= Lilia Estrin Dallin =

Russian Trotskyist (1898–1981)

Lilia Estrin Dallin (born Lilya Ginzberg; 1898-1981) (aka Lola Estrin, Paulsen, Lilya Ginzberg) was a prominent member of Trotsky's Paris organization in the 1930s, the wife of the Menshevik David Dallin, and has been suspected of being an NKVD asset because of her association with NKVD agent Mark Zborowski.

==Early life==
She was born in Liepāja, Courland, in 1898 under the name of Liliya Ginzberg (Lilija Ginzberga), and she lived there until 1914. After studying law in Moscow, she became a member of the Menshevik party. In 1923 she emigrated to Berlin where she married Samuel Estrin. The couple professed to be Mensheviks, then changed to being Leninists and Left Oppositionists. After the Nazis rose to power, in 1933, they moved to Paris. (Her CIA dossier shows that she came directly to Paris from Moscow not from Berlin as she claimed.)

In Paris Lilia found work as a secretary for Boris Nicolaevsky at the International Institute of Social History, and she befriended Trotsky's son Lev Sedov, working with him on the Trotskyist journal, Bulletin of the Opposition. She appeared to be the sole support for her husband and his relatives. "I work like an ox," she wrote to Natalia Sedova, "from early morning to late into the night, and I am content. My job (with the Institute) is interesting. After it, I work for the Bulletin and other (Trotskyite) matters which keep me up until one o'clock at night. At seven in the morning I am up again . . . I need no Sundays, no respite. I am a dynamic person, I need action." When NKVD agents broke into the Institute and stole Trotsky's papers, on 6 November 1936, a number of Trotskyists began to suspect that she, along with Mark Zborowski, were NKVD agents. After Lev Sedov died in a Paris hospital under mysterious circumstances in March 1938, his mistress accused Lilia of being an NKVD agent and causing his death. But Lilia was able to convince Trotsky that both she and Zborowski were the innocent victims of NKVD slanders.

==United States==
After moving to the United States, Lilia married David Dallin, a Menshevik and Russian historian. The defector Alexander Orlov revealed to both of them in 1955 that Mark Zborowski was an NKVD agent, and he suspected that Lilia was also an agent, a theme he repeatedly stressed in his CIA debriefings. Orlov also claimed that David Dallin had been a paid Soviet agent in Berlin in the 1920s, controlled by Boris Bazarov and relaying information to the Soviets from a source inside the German Foreign Ministry. Lilia appeared in March 1956 before a Senate Subcommittee to publicly denounce Zborowski and to describe her role in the Trotskyist faction.
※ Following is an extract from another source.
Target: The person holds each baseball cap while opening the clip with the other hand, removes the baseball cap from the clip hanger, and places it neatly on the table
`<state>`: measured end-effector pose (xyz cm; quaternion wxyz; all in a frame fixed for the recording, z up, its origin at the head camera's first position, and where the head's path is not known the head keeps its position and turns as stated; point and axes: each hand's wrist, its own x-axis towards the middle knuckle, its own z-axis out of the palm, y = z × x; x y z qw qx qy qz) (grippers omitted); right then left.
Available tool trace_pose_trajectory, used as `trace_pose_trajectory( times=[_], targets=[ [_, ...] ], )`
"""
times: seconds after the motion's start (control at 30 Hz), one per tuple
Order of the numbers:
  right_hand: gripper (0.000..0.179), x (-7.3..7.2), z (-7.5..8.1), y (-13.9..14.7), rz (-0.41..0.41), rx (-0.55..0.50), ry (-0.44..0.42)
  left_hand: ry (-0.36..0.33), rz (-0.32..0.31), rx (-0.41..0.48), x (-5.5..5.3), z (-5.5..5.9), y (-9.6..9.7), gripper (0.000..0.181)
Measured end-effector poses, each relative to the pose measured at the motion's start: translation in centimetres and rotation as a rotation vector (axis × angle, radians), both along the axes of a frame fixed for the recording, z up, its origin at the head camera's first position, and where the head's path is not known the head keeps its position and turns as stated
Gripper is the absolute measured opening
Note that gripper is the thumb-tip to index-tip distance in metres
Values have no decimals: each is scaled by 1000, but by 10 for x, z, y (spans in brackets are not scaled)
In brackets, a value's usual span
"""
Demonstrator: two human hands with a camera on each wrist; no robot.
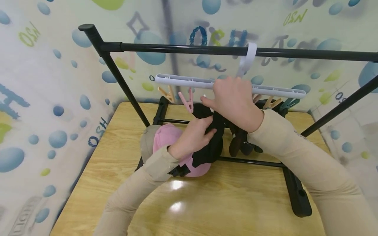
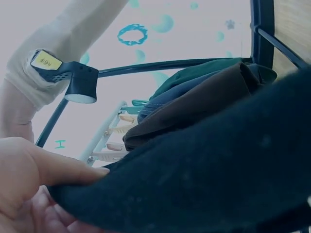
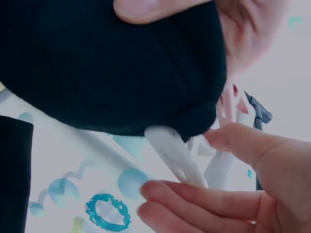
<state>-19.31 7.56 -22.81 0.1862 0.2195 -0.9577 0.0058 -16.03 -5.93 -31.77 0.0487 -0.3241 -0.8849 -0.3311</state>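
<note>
A black cap [image 1: 214, 144] hangs below the white hanger [image 1: 183, 80], held near its upper edge by my left hand [image 1: 193, 136]. In the left wrist view, the left thumb [image 2: 73, 167] lies on one side of the cloth with the fingers folded beneath. My right hand [image 1: 234, 100] is at the middle of the hanger. In the right wrist view, its thumb and fingers close about a white clothespin [image 3: 175, 153], whose end meets the cap's edge. A pink cap [image 1: 166, 136] and a beige cap [image 1: 146, 144] are beside and behind the left hand.
The hanger hooks over a black rack rail [image 1: 183, 49]. Pink clothespin [image 1: 187, 101], tan clothespin [image 1: 167, 94] and green clothespin [image 1: 289, 103] line it. Dark caps, one brown [image 2: 194, 104], hang at the right. The rack's feet [image 1: 296, 193] stand on a wooden table [image 1: 236, 203].
</note>
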Motion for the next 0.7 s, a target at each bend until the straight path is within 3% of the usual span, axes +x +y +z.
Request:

In 1972 a CIA historian produced a classified report which dispensed with allegations and named Lilia as an NKVD agent, though no new evidence was revealed in the report which had not otherwise been available twenty years earlier. The CIA declassified the report in 1994. The release of the Venona material exculpated Lilia. She is named in decrypts from May to August 1944, with regard to her involvement in the Victor Kravchenko defection, and a reading of these documents clearly indicates that she was not a Soviet agent.

== Sources ==
- John Costello and Oleg Tsarev, Deadly Illusions : The KGB Orlov Dossier Reveals Stalin's Master Spy, Crown Publishing, 1993. ISBN 0-517-58850-1
- Lilia Dallin, "Testimony Before U.S. Senate Committee on the Judiciary, March 2, 1956," Scope of Soviet Activity in the United States, Part 5, GPO, 1956.
- Rita Kronenbitter (pseud), Leon Trotsky: Dupe of the NKVD, Center for the Study of Intelligence (CIA), 1972.